Crazy_About_Guitars

Other Avenues of Guitar

Other Avenues of Guitar

Before I got carried away with the Fake Guitars I was going to write about getting into pawn shop guitars. There are a ton of guitars from the eighties and nineties that are not in style right now. I bought two a couple months ago. One for seventy-five and one for fifty. All they needed was adjustments to the necks. Of coarse one was a cheap guitar. The other better than cheap. But just in parts I had saved myself around a hundred fifty from one guitar. After I plugged them in I was surprised at their tone. So I worked on the neck action and intonation. Hey if I snapped a neck big deal. Also this is how all the real luthiers started. These guitars now are shred monsters and I don't shred. Extremely flat and fast necks. The pick ups work for a guitar I am going to resell for a hundred fifty and the other I might keep for a "Stunt" guitar. Other wise I could sell it for two fifty or a little more. The trick I found with adjusting necks on cheaper guitars is wait a day and check them again. At the least what I was doing thru the years was buying these and learning. Then making a modest profit and back to the pawn shop for another. Reinvesting. Selling the guitars I was not ripping anyone off at that price.
  So, this is another way to understand guitars and how they work. After doing these kinds of tricks for so long. It is not rare to for someone to hand me a five to ten thousand dollar guitar and say "check it out" and leave it with me. This is the highest complement I can get in my mind. I don't know if they would be so trusting if they knew I learn this stuff from an idea at a pawn shop.

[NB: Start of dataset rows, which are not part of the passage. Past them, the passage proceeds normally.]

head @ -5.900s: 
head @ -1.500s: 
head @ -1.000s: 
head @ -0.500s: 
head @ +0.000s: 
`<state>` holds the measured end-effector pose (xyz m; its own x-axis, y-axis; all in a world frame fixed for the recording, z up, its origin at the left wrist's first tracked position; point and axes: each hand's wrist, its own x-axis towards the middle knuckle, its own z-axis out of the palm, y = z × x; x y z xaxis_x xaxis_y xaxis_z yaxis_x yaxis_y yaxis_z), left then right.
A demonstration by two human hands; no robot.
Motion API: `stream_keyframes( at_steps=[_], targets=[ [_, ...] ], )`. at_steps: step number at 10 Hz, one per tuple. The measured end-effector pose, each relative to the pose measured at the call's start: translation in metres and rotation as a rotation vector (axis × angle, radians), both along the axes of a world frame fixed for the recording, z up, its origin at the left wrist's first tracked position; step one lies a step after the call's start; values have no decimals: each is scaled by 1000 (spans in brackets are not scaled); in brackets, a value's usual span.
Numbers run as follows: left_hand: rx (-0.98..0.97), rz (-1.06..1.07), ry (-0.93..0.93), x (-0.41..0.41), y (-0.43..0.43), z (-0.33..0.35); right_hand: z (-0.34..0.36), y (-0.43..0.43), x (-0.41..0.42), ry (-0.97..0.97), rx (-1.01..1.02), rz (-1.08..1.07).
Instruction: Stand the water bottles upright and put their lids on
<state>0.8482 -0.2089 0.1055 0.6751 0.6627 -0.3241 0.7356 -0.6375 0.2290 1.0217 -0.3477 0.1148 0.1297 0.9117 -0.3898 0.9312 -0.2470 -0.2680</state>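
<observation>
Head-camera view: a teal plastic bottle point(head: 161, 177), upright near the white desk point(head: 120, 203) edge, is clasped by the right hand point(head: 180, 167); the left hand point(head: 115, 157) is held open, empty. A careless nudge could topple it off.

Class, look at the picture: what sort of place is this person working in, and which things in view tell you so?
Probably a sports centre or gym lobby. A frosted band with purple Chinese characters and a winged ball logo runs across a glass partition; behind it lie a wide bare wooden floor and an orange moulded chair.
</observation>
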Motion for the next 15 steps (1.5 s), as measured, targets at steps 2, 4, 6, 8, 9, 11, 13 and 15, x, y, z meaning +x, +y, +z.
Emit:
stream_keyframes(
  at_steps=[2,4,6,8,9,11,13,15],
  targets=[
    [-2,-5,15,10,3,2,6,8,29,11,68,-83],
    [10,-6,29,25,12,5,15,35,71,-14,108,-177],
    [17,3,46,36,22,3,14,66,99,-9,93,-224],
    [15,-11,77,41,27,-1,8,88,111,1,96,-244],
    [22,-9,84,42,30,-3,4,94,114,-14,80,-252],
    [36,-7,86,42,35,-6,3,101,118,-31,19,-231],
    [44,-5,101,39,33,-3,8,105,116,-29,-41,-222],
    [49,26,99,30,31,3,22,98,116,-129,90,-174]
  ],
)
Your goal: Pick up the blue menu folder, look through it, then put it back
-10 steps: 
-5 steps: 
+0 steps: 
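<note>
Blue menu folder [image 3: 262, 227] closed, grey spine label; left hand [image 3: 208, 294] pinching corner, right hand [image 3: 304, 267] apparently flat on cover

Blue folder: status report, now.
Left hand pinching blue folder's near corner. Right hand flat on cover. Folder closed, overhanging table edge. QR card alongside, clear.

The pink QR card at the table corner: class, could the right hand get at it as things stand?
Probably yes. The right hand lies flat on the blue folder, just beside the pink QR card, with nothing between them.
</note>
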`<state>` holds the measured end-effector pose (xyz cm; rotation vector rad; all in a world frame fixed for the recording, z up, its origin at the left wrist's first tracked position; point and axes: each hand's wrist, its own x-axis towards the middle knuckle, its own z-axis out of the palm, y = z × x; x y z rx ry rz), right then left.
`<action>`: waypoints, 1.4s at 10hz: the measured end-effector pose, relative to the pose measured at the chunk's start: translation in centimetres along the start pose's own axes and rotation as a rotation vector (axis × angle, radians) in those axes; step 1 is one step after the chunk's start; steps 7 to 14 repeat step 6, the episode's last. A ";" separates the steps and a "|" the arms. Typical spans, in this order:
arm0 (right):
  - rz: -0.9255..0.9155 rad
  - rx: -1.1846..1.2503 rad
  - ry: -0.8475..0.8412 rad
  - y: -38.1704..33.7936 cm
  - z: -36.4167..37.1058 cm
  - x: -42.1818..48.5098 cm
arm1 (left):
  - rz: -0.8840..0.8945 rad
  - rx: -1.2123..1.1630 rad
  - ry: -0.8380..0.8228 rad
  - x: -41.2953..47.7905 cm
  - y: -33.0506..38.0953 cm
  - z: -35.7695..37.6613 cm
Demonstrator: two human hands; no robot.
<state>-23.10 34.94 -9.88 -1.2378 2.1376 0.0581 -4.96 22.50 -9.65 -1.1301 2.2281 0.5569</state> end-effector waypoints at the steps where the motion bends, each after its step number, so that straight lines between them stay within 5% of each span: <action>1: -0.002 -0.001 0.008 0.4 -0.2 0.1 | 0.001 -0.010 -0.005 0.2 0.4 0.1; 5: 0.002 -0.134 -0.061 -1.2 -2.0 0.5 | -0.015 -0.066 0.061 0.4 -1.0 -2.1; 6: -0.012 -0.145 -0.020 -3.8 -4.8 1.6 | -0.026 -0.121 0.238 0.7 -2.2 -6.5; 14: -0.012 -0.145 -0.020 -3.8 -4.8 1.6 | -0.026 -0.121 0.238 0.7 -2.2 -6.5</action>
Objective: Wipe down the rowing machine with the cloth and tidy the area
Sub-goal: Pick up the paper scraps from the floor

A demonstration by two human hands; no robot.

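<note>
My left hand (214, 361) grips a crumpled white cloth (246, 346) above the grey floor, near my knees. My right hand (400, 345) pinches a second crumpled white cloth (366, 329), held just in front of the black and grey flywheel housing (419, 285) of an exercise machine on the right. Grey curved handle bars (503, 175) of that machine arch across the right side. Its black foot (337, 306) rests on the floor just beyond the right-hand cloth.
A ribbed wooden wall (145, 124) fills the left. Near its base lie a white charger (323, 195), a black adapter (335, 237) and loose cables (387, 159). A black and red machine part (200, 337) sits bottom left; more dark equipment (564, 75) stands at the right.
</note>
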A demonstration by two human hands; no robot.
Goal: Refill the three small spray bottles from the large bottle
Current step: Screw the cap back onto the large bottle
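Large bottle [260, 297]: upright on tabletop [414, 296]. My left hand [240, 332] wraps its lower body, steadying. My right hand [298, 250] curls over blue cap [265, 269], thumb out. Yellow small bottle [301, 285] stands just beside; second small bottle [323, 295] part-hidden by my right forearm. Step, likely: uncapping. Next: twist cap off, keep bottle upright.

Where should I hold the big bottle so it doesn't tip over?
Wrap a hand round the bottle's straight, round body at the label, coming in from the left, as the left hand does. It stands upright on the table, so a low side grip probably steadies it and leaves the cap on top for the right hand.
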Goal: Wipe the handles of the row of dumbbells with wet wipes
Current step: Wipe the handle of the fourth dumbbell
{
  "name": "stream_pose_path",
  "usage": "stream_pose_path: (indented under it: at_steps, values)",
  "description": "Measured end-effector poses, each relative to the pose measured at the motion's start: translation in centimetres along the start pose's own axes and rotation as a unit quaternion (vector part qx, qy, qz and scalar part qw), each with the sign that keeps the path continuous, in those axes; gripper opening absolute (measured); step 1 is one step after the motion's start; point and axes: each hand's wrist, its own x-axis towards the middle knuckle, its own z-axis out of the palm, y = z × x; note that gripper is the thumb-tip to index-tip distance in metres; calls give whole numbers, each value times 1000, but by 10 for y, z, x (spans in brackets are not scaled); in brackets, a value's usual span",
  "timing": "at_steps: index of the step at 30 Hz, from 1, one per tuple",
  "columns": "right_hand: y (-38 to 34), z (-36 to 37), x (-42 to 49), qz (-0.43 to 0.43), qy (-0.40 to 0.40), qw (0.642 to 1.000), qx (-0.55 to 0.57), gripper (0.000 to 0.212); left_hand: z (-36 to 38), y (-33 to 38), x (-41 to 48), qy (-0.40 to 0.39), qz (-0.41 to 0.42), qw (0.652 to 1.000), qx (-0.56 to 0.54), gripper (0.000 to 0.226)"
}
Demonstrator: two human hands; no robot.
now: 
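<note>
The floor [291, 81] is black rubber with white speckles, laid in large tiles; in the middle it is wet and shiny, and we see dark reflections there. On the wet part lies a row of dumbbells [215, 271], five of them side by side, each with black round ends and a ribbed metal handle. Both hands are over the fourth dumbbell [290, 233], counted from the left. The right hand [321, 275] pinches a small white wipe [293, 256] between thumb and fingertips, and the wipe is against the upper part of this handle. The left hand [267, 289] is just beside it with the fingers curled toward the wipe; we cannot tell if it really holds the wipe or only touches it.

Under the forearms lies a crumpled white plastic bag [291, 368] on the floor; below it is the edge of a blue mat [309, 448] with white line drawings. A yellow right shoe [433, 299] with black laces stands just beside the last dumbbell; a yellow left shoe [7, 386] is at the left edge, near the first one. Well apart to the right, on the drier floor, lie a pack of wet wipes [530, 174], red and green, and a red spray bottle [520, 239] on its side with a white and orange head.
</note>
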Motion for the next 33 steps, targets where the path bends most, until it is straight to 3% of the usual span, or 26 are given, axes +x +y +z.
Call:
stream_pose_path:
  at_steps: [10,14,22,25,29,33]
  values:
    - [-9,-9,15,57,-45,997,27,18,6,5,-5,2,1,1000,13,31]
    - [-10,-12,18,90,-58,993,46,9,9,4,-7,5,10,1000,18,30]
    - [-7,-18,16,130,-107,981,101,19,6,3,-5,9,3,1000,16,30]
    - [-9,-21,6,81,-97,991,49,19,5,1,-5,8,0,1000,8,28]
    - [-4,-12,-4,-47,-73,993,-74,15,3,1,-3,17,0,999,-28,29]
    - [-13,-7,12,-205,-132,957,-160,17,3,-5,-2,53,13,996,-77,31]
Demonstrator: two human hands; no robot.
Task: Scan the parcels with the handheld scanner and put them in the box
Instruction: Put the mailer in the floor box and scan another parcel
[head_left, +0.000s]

 I will add pictures of both guitars this weekend. I am getting a lot of responses and I am on here more than I thought I would be. I answer all responses and will add a page of them this weekend also.
 First Picture is the $100 Stunt Guitar
Second is the $50 Starter Stunt Guitar
Behind on top a Bassman head from 67-68.
It has the serial number of a black face Bassman.
Same with the "67-68 Band Master" below it with original cab.
That was my main amp for twenty years. I bought it
brand new. For the record the first silver face Fender amps that came out
had all the same parts as the "Blackface's". Fender still had a warehouse
full of blackface parts the first year of the silver face models. The
Band-Master is a bullet proof tone machine.
Same with the baseman. Hell, I dropped it once. Still works
perfect. They are for recording only now. They are worth a small fortune.
I bought the "Bandmaster" in 1967 for $282 Bucks. {yes, again I bought it brand new} I think the head alone now is worth a thousand bucks. Who would have thought. I blew the original speakers. We didn't have effects back then or very little. So, we turned these up to "Eleven" to get the distortion. I replaced them with 2- 12" E.V.'s. here we go--I paid thirty bucks a piece for them "Way Back When". BTW they are Bullet proof in my opinion and after what I put them thru.

Rondo Music

I have been in touch with the owner. I am totally impressed with the quality and especially the prices. Check for the link on the links page and judge for yourselves. This again was referred by a CAG member whom own's a few and say's there every bit worth the money. There is a lot to look at. Again these can be up graded to what your musical taste wants. Lollar pickups told me he had experimented on Rhondo guitars for this very reason.